## TO DO
Only the lines from the beginning of the data through the one with "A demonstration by" belong in the answer, each retyped exactly, with pictures left out.

## SOURCE DATA
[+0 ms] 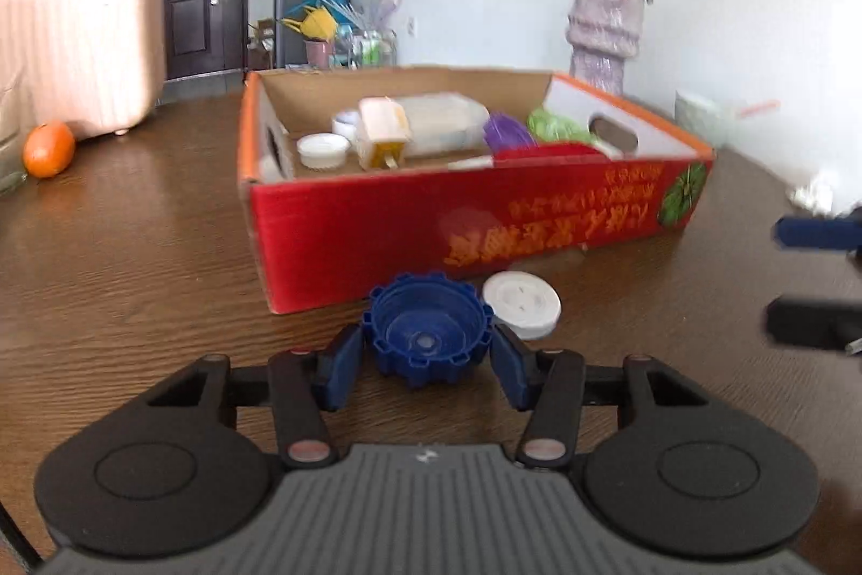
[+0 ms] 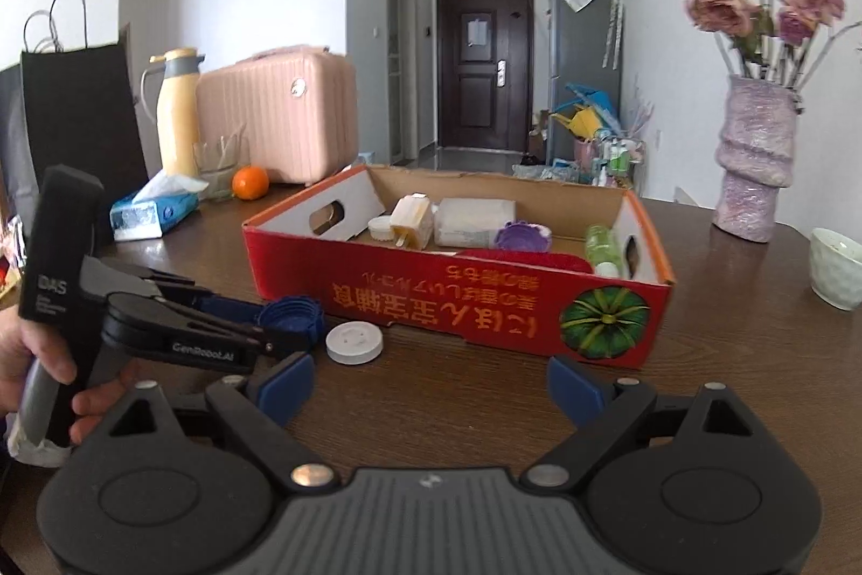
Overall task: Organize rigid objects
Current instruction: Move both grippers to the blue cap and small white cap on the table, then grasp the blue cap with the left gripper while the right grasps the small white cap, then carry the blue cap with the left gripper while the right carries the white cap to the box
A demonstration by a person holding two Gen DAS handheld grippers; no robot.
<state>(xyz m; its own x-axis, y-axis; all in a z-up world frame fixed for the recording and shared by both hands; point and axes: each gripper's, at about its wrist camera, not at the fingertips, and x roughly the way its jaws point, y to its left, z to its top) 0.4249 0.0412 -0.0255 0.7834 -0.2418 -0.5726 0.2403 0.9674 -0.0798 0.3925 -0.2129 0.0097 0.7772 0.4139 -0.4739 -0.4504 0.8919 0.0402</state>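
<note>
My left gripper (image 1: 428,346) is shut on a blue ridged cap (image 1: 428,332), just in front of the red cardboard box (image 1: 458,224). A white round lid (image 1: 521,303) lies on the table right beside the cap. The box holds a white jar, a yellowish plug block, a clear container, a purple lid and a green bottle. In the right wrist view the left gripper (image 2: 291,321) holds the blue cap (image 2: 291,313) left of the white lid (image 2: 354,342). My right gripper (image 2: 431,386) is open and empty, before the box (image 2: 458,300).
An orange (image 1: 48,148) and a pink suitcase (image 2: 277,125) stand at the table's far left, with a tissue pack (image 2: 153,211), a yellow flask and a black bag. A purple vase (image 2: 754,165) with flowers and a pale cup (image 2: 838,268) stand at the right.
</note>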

## RESULT
[+0 ms] 
[+0 ms] 
Overall task: Organize rigid objects
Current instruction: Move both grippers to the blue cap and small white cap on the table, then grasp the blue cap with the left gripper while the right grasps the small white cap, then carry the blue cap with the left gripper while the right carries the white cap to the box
A demonstration by a person holding two Gen DAS handheld grippers; no robot.

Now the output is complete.